Toroitich also explained that most banks are currently going through an investment phase, expanding branches, investing in human capital and advancing new forms of banking technology, a cost that somehow gets factored into the final lending rates on credit.
High risk of lending
In conclusion, Toroitich shocked his audience when he noted that with all factors considered, the prevailing interest rates on credit in Rwanda are still low compared to the high risk of lending that banks have to contend with.
“The interest rate of 17 per cent is still very low given the reality of things; in fact, most banks are operating at a cost/income ration of above 70 per cent, which is not sustainable,” he said.

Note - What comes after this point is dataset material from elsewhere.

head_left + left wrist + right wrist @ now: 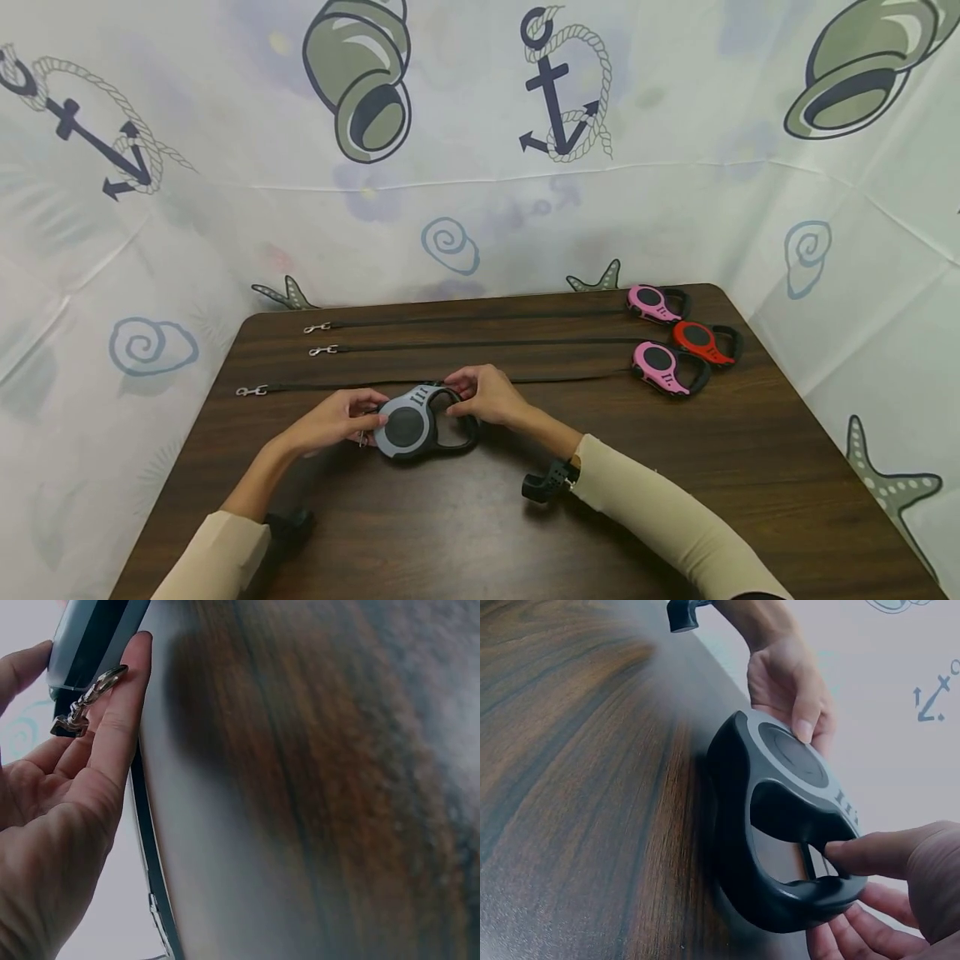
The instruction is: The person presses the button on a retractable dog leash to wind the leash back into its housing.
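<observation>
A grey-and-black retractable dog leash point(405, 427) is held just over the near middle of the table. My left hand point(337, 421) grips the round casing at its left end, thumb on the front and fingers behind. In the left wrist view its metal snap clip point(94, 697) hangs by the fingers at the casing's end. My right hand point(491, 396) pinches the upper part of the black loop handle point(742, 847), the thumb reaching into the opening and the other fingers outside, as the right wrist view shows.
A pink leash point(652, 303), a red leash point(697, 335) and another pink leash point(658, 358) lie at the table's right back. Their black cords stretch left to metal clips point(252, 390). A patterned cloth point(487, 225) hangs behind the wooden table point(465, 533).
</observation>
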A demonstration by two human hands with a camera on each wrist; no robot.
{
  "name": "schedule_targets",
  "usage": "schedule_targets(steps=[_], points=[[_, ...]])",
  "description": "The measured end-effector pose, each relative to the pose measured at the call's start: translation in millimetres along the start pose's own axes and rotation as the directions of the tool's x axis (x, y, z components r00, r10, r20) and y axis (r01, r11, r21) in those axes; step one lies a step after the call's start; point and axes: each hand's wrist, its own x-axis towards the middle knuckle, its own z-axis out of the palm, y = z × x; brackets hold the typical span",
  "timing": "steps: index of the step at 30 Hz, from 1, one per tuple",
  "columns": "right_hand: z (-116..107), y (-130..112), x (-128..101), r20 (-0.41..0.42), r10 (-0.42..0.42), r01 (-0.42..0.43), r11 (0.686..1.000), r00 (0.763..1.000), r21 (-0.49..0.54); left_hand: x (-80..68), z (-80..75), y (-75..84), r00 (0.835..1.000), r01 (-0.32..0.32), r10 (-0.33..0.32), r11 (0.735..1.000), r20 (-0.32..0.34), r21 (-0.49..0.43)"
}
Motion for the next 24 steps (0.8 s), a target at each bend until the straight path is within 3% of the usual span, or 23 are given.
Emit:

When he was done speaking, Bank of Kigali’s Gatera added his voice and validated points made by his counterpart, saying that borrowers simply have to be patient with the current industry dynamics and hope for things to get better.
“You can check elsewhere, but you will find that we still have the lowest rates,” said Gatera.
Between January and June 2015, banks received a total of over 128,000 loan applications, worth Rwf450.9 billion, of which about 20 per cent applications, accounting for some Rwf90.2 billion, were rejected.
The sector with the highest rejection rate, according to BNR statistics, was that of mining with a rejection of 33.3 per cent followed by non-classified activities with 30.7 per cent rejection.
Weak cash flows, inadequate collateral, bad credit history, bad business plans and questionable credit worthiness of shareholders were among the reasons given by banks for rejecting loan applications.
The Northern Province took the lion’s share with 37.7 per cent of all loans disbursed in the first half of the year, followed by Kigali city with 27.1 per cent.
By June, at least 122,000 people had accessed loans from financial institutions compared to 11,0482 in the same period last year.
In terms of access to loans by gender, the number of women borrowers declined to 41,756 from 43,488 in the same period last year compared to 80,249 men who borrowed money by June, a 16.5 per cent increment from 66.994 per cent in the same period last year.